- Required action -
Reproduce, exactly and in full, only the lines below from the one containing "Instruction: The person" through the one containing "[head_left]".
::: Dataset excerpt
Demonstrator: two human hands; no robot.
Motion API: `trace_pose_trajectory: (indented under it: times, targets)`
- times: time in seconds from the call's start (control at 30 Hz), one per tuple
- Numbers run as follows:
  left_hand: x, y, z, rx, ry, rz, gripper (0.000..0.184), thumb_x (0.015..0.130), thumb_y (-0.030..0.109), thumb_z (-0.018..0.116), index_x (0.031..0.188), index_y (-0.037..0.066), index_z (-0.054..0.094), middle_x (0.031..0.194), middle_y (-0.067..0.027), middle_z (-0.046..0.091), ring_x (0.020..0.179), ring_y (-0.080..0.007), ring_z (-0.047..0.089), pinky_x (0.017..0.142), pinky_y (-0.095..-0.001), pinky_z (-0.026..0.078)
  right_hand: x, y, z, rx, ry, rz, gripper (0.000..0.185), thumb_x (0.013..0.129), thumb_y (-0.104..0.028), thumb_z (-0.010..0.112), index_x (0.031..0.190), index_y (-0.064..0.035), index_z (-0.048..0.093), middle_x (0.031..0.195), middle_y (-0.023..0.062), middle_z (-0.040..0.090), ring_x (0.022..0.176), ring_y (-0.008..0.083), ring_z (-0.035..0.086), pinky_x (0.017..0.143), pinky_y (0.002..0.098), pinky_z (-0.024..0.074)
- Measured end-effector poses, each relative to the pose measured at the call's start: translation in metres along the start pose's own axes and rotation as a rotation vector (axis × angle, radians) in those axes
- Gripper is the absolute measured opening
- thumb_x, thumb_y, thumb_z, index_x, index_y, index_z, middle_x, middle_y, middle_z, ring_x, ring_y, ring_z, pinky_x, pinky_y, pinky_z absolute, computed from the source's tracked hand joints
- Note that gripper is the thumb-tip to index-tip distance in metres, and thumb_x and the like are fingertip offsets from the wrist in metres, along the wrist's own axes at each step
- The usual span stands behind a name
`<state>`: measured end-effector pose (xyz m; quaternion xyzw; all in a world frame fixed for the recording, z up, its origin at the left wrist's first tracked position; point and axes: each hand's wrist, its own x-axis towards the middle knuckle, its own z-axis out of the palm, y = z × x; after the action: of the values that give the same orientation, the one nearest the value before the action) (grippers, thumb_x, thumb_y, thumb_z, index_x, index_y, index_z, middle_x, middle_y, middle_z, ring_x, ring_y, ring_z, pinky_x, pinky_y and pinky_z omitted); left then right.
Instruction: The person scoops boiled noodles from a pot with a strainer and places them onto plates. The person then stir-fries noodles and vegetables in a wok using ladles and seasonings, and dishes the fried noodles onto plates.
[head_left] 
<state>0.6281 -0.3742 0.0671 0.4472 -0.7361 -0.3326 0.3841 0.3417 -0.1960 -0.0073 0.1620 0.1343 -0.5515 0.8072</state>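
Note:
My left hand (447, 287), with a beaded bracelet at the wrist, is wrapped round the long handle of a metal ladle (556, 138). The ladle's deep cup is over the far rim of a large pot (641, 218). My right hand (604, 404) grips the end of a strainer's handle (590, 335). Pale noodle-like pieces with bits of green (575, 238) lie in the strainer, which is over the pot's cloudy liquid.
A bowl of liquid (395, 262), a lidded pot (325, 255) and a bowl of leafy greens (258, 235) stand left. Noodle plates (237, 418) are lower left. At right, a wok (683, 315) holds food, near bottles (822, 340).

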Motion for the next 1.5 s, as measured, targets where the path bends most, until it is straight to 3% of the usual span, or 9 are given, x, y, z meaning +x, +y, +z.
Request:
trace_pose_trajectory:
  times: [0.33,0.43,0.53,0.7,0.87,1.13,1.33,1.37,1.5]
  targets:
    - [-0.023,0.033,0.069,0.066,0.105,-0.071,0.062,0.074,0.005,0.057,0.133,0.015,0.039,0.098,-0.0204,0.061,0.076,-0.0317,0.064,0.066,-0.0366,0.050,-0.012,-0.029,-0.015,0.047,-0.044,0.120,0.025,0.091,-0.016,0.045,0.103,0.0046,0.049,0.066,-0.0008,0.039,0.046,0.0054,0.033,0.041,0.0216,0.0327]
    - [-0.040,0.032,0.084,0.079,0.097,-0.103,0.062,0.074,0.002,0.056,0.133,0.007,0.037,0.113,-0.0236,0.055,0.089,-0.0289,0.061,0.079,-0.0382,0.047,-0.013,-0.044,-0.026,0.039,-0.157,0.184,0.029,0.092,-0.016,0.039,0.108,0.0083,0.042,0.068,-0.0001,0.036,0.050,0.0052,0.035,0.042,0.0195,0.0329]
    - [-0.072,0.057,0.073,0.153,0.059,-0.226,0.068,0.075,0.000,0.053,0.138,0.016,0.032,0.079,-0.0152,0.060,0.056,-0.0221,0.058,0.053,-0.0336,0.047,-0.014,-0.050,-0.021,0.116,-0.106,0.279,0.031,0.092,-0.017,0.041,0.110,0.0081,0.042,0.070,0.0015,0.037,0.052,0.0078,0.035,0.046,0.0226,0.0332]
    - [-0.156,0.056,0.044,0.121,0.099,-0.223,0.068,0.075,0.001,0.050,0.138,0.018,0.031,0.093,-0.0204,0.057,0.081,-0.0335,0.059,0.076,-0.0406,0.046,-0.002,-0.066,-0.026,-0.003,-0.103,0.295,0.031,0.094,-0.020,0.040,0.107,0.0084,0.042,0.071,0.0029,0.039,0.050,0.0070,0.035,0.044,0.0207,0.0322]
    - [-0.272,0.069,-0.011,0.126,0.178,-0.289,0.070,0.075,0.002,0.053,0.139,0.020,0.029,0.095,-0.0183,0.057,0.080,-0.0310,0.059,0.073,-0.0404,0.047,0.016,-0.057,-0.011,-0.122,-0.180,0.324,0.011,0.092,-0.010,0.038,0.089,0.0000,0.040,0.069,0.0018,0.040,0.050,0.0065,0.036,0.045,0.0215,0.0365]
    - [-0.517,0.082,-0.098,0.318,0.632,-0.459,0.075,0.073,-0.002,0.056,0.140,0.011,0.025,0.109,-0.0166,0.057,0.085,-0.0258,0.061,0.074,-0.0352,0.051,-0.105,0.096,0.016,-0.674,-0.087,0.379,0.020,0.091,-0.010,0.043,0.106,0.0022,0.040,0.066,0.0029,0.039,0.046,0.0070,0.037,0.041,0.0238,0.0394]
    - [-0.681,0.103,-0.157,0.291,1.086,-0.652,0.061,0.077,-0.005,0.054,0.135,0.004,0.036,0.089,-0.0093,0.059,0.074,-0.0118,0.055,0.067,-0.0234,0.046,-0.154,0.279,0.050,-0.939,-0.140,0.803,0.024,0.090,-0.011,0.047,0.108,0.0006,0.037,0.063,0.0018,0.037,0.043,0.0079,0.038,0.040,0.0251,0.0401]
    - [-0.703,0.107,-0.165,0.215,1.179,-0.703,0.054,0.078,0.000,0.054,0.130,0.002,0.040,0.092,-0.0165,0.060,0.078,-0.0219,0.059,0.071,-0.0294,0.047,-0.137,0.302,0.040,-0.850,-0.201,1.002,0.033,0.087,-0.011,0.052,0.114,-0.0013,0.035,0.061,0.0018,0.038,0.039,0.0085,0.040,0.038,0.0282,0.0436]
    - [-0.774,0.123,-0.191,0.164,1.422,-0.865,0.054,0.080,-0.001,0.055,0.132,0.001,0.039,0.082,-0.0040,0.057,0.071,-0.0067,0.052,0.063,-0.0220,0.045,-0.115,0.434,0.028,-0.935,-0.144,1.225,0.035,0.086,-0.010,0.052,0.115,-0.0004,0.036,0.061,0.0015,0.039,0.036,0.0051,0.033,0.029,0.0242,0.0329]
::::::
- Task answer -
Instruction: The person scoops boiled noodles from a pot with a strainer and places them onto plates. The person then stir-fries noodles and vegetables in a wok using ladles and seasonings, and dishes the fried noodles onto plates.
[head_left] 

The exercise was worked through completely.